“If Congressional Republicans are really intent on getting to the bottom of an ill-conceived sting operation along the border by the Bureau of Alcohol, Tobacco, Firearms and Explosives,” nytimes.com opines, “they should call President Felipe Calderón of Mexico as an expert witness.” So far, so good. I would really like to hear what the Felipe has to say about the ATF’s Project Gunrunner and Operation Fast and Furious. Under oath. For example, did any part of the Mexican government have any knowledge of Uncle Sam’s anti-gun running gun running misegos? Where do the Mexican drug cartels get the majority of their weapons, including fully automatic rifles, grenades and grenade launchers? The Times and I have different ideas of what FC’s testimony might reveal, apparently . . .

Mr. Calderón has the data showing that the tens of thousands of weapons seized from the Mexican drug cartels in the last four years mostly came from the United States. Three out of five of those guns were battlefield weapons that were outlawed here until the assault weapons ban was allowed to lapse in 2004. To help him stop the bloody mayhem, he is pleading with Washington to re-enact the ban and impose other needed controls.

I’ll spot the Times the “right” to call modern sporting home defense black long guns “assault rifles.” But labeling them “battlefield weapons” is the worst type of gun control agit-prop. ARs are not military weapons. Although we know for a fact that the Mexican drug cartels are using, guess what?

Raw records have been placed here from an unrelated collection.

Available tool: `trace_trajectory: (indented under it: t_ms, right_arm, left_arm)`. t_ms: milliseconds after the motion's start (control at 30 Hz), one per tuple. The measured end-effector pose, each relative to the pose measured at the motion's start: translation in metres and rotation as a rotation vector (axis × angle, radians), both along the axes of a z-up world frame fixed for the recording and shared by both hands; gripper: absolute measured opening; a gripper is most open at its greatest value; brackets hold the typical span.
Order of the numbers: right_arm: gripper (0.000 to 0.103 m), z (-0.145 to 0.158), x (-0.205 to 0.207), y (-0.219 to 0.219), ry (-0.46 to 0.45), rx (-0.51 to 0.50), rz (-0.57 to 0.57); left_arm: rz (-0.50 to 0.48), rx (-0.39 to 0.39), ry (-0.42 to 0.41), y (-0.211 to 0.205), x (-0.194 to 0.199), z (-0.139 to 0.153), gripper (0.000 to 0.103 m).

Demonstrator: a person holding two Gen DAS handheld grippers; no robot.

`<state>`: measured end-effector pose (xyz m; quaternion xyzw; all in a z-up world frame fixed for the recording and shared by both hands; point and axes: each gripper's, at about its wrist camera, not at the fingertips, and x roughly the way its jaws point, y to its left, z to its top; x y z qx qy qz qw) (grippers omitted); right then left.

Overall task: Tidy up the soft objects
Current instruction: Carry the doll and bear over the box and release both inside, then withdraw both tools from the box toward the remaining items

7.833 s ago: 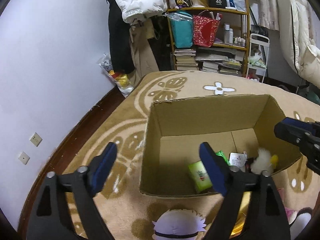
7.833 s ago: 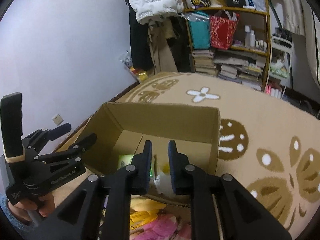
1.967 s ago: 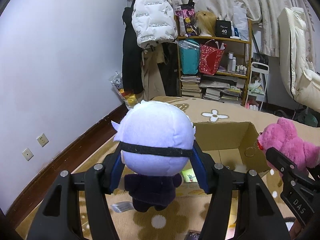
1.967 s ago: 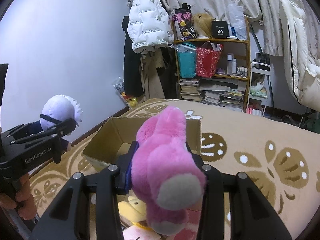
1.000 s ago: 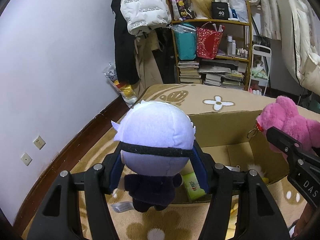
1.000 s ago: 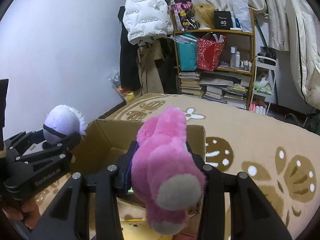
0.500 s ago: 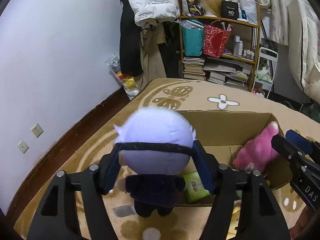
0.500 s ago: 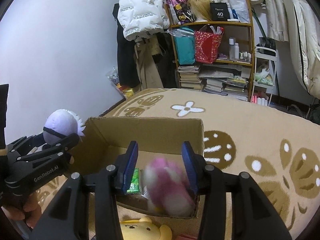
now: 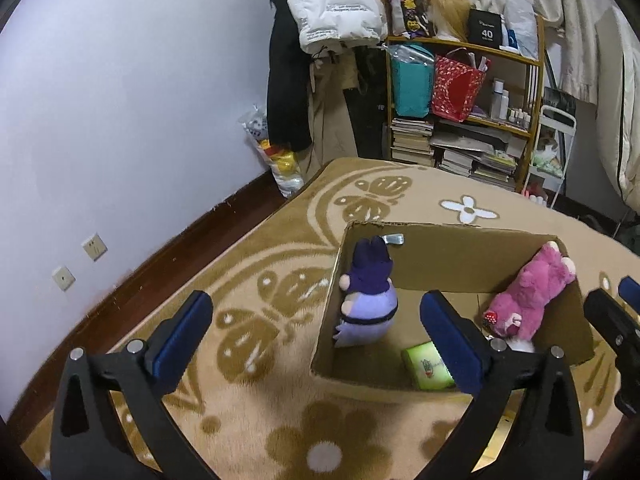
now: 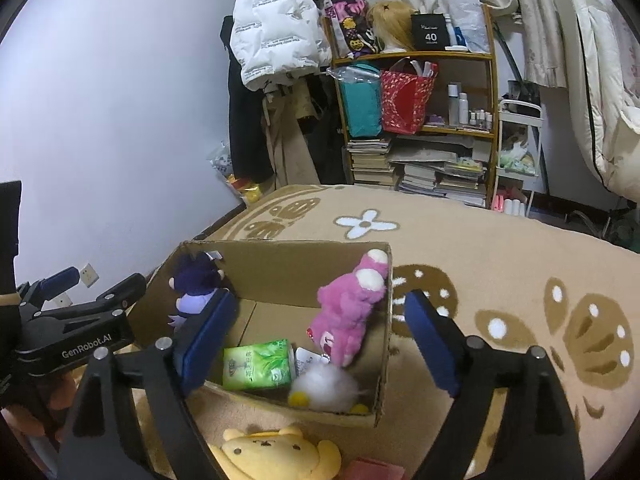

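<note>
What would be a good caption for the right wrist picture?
Open right hand-held gripper above a cardboard box holding a pink plush and purple doll.

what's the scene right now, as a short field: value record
container: cardboard box open on the rug
in box: purple-haired doll head-down against one wall; pink plush against the opposite wall; green tissue pack; white fluffy toy
outside box: yellow plush on the rug
left gripper: fingers just opened, empty
right gripper: fingers just opened, empty

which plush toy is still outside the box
The yellow bear plush, lying on the rug in front of the cardboard box. The pink plush and purple-haired doll are inside.
</note>
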<state>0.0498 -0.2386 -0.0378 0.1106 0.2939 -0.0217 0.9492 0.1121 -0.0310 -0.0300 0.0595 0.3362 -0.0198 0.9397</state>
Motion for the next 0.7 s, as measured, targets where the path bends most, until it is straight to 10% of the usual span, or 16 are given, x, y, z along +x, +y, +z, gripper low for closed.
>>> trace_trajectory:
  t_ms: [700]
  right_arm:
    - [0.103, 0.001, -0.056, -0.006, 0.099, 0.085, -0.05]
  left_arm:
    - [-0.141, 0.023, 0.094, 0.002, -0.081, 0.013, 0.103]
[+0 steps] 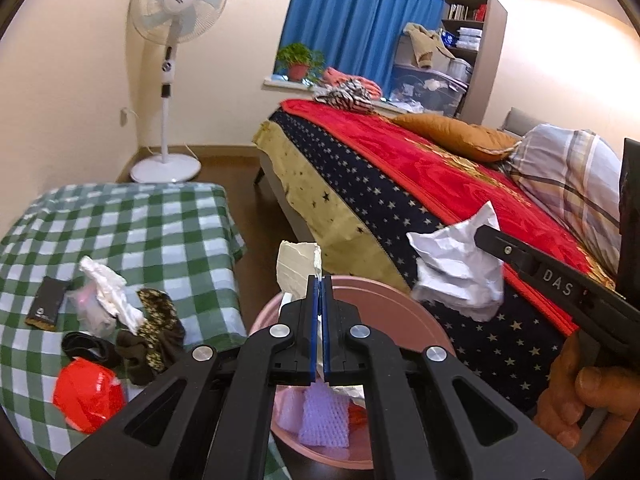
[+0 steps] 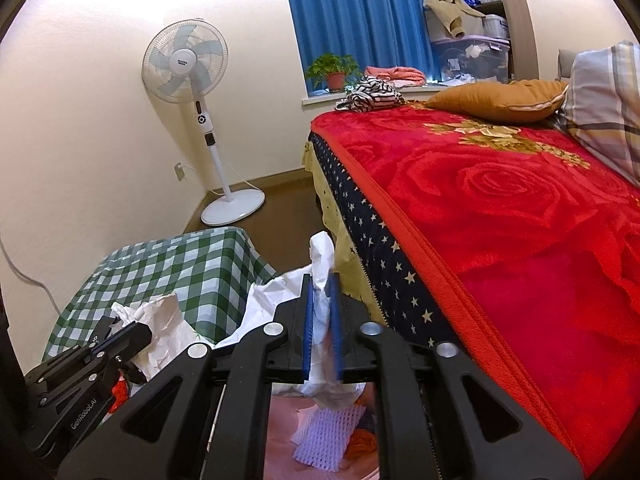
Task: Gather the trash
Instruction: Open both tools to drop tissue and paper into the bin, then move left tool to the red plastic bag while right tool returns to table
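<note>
Pinching a torn cream scrap of paper (image 1: 298,266) between clenched jaws, the left gripper (image 1: 320,300) hangs over the pink bin (image 1: 384,300). The right gripper (image 2: 322,308) has crumpled white paper (image 2: 320,264) between jaws that stand slightly apart, so whether its pads press on the wad cannot be told; it too is above the bin. Both pieces look light, soft and easily torn, best taken at a thick fold. More litter lies on the checked tablecloth (image 1: 140,216): a red wrapper (image 1: 88,394) and white tissue (image 1: 108,292). Gripper bodies hide most of the bin's contents, apart from some foam netting (image 2: 328,436).
</note>
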Motion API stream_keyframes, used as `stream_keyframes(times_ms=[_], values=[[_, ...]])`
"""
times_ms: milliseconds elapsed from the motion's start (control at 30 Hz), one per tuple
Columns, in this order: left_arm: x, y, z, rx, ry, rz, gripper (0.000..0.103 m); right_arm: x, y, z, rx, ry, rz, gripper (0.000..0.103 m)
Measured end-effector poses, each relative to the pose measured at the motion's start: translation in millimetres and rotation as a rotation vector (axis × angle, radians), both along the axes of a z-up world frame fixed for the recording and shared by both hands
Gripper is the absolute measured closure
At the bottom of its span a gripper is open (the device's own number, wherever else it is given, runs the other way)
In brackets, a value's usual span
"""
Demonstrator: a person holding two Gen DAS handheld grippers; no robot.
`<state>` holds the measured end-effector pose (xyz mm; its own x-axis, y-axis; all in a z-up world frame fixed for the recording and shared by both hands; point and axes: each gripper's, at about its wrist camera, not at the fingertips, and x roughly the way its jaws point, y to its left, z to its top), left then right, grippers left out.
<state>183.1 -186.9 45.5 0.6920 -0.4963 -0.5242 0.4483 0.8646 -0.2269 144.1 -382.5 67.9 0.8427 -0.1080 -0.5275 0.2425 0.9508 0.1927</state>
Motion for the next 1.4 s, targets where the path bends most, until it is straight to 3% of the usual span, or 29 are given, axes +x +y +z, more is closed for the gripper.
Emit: stream_keyframes(times_ms=[67, 100, 133, 467, 800, 1067, 1267, 1333, 1400], values=[[2, 1, -3, -0.008, 0.025, -0.004, 0.09, 0, 0, -1, -0.002, 0.002, -0.014, 0.059], [2, 3, -4, -0.018, 0.034, 0.0, 0.081, -2, 0, 1, -0.005, -0.006, -0.025, 0.054], [1, 5, -5, -0.022, 0.038, 0.002, 0.08, -3, 0, 1, -0.005, -0.011, -0.027, 0.052], [-25, 45, 0, -0.025, 0.043, 0.047, 0.08, -9, 10, 7, -0.021, -0.036, 0.019, 0.052], [-48, 138, 9, -0.007, 0.03, 0.202, 0.08, -16, 38, 7, 0.0, -0.045, 0.101, 0.056], [-55, 190, -34, -0.006, 0.086, 0.339, 0.08, -8, 81, 8, 0.006, -0.07, 0.229, 0.073], [-44, 195, -57, 0.011, 0.117, 0.374, 0.079, 8, 107, -3, 0.017, -0.049, 0.292, 0.076], [-39, 193, -61, 0.02, 0.119, 0.374, 0.075, 16, 113, -8, 0.033, -0.038, 0.301, 0.076], [-33, 192, -67, 0.022, 0.127, 0.382, 0.061, 23, 118, -13, 0.044, -0.027, 0.308, 0.076]])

Fully automatic military weapons. I wonder where they got those from? Bob’s Gun Store? I don’t think so.

Nor does anyone with half a brain and even the smallest interest in the truth about the drug cartels’ arsenal. I know! How about we call NY gun grabber Senator Chuck Schumer to the witness stand and ask him what he knows about [his friends at] Bushmaster’s full-auto rifle sales to the Mexican government and the controls that prevent these guns from falling into cartel hands? Or the lack thereof.

Anyway, have the Gray Lady’s editorialists even glanced at the pie chart IDing the source of cartel guns [below]? God knows TTAG readers have. And anyone else who’s been briefed about the facts of the matter. Which raises an interesting question: is The New York Times throughly corrupt, blinded by ideology or just fucking stupid? To which the only possible answer is yes.

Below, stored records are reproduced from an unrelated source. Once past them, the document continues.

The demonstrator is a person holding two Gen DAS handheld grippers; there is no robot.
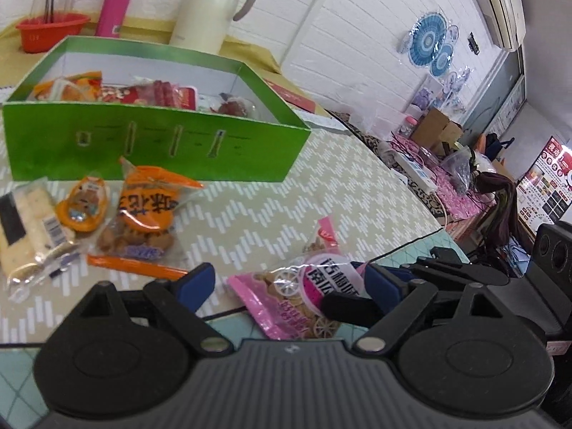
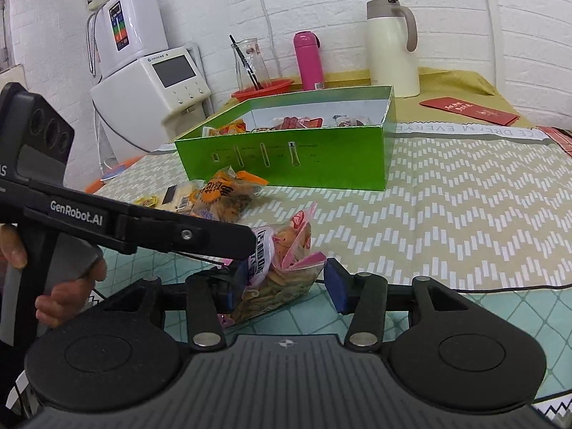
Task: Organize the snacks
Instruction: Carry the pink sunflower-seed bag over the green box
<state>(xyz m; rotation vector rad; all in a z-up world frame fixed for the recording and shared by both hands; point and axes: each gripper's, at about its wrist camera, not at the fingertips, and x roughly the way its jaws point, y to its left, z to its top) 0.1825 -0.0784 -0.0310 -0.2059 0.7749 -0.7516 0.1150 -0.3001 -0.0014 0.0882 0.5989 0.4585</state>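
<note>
Both wrist views low, close, sharing green box (image 1: 153, 143).

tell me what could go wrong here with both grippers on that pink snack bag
1. Both the left gripper and the right gripper straddle the pink snack bag; closing together could make them collide or tear it.
2. The bag stands tilted near the edge of the tablecloth, so a nudge may tip it or push it off.
3. It holds thin biscuits; a hard squeeze might crush them.
</note>
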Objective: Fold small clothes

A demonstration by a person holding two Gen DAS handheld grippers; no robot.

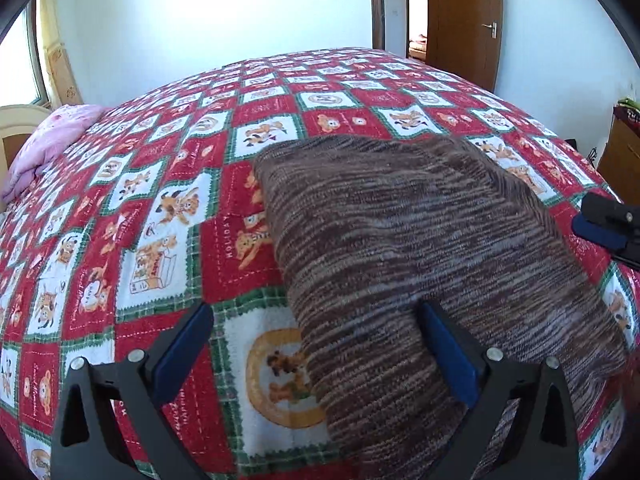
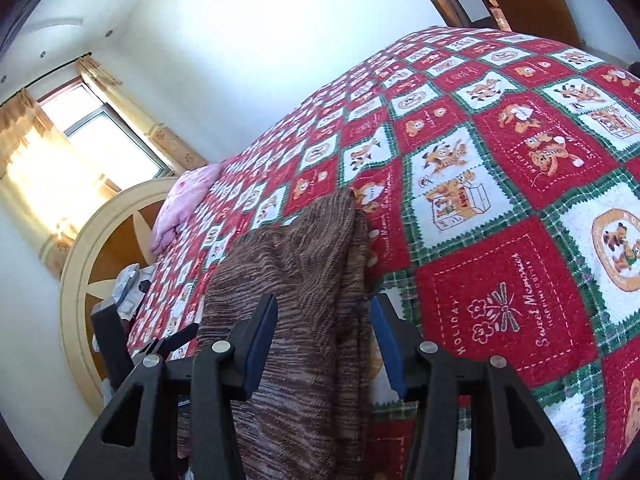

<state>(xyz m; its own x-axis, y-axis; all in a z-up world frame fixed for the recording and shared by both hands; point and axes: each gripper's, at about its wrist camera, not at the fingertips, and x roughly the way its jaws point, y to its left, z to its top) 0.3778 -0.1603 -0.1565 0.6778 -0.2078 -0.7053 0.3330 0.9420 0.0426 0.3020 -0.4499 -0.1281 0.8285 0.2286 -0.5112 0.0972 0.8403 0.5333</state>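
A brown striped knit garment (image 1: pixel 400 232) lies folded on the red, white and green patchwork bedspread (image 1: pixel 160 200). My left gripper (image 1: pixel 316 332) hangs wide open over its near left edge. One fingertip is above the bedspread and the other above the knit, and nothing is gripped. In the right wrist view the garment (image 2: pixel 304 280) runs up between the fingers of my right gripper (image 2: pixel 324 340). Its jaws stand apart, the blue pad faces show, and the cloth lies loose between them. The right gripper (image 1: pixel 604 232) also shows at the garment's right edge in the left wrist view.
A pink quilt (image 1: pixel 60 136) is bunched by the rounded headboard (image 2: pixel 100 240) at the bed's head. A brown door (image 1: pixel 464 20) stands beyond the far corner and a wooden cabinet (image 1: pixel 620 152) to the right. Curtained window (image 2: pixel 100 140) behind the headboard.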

According to the Times, the ATF’s extra-legal stingless sting op isn’t the real problem. Nope. It’s gun-clinging Republicans. So, how to frame the ATF’s increasingly obvious malfeasance? Gently . . .

That [the supposed role of U.S. gun laws in arming Mexican drug cartels] is the last thing Representative Darrell Issa, a California Republican, wants to hear. He and Senator Charles Grassley, an Iowa Republican, issued a report last week castigating the A.T.F. for an operation in which federal agents, hoping to track guns to Mexican cartels, monitored but did not stop gun sales to people suspected of obtaining weapons for those criminal groups. Two of the American-sold guns showed up at the scene of a fatal shooting of an American border patrol agent in Arizona last year.

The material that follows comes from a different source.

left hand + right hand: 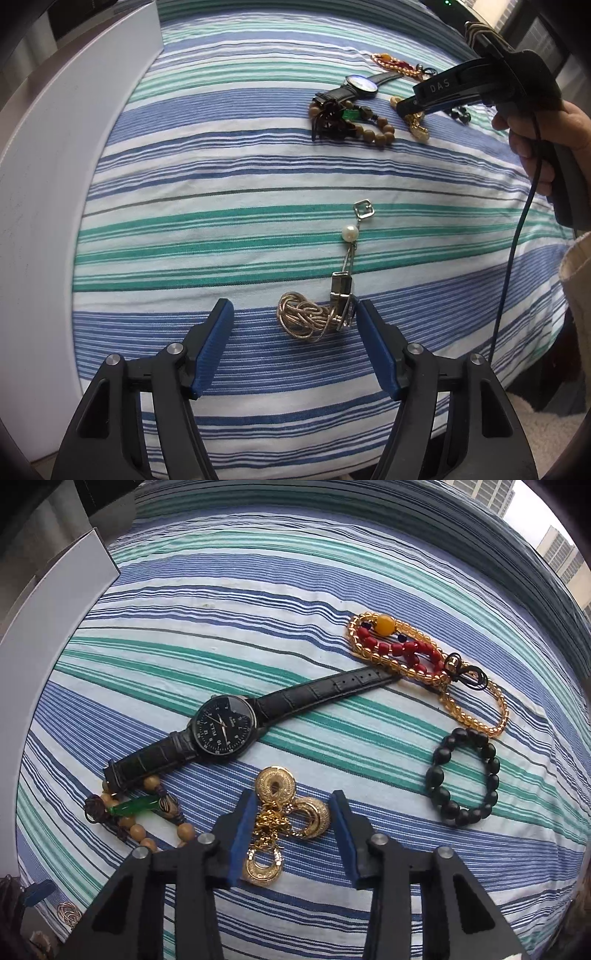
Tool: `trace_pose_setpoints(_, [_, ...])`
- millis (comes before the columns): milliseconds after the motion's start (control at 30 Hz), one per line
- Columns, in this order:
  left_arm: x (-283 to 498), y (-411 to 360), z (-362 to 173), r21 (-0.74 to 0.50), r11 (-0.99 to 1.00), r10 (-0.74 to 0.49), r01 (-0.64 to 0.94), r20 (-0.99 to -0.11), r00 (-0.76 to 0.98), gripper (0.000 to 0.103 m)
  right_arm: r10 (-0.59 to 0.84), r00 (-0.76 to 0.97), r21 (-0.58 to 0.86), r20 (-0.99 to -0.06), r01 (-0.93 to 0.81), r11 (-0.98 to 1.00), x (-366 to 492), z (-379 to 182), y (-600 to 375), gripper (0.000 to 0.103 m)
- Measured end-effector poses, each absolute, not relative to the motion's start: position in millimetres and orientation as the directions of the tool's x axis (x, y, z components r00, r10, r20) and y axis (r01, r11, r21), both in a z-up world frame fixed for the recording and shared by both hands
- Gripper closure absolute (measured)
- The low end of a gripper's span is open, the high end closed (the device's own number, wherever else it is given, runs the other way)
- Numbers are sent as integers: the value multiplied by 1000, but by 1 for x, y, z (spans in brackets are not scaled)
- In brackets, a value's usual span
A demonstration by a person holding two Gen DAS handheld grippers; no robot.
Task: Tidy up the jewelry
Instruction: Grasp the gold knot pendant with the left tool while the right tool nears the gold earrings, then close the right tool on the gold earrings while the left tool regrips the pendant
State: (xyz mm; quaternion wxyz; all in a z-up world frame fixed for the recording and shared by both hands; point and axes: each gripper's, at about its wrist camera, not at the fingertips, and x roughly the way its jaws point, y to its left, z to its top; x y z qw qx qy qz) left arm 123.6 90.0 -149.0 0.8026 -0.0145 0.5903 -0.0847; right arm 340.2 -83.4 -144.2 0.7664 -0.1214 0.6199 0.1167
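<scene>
Hovering steeply over jewelry on the striped cloth [221, 184].
Left gripper [293, 328] spread around the rose-gold chain [306, 319]; right gripper [291, 823] parted, straddling gold earrings [284, 812], pads not visibly pressing.

Striped bed [258, 602] with jewelry.
On it: watch [221, 731], wooden beads [147, 823], gold earrings [280, 812], black bracelet [461, 775], amber beads [424, 661], chain [314, 317].
</scene>
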Motion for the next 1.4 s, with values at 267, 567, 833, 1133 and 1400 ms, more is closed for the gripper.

The guns didn’t “show up” in the Star Trek transporter sense of the word. A federal agency allowed – maybe even encouraged – these rifles to be sold to criminals, who then used at least one to murder an American law enforcement official. Not to mention dozens of Mexicans including a lawyer whose torture video was posted on YouTube by a cartel.

What exactly is the Times’s problem with the Congressional investigation into the actions of a federal agency that armed drug thugs that killed a U.S. Border Patrol Agent? What should they be doing?

The Justice Department has ordered an investigation, and it must be candid in assessing what happened.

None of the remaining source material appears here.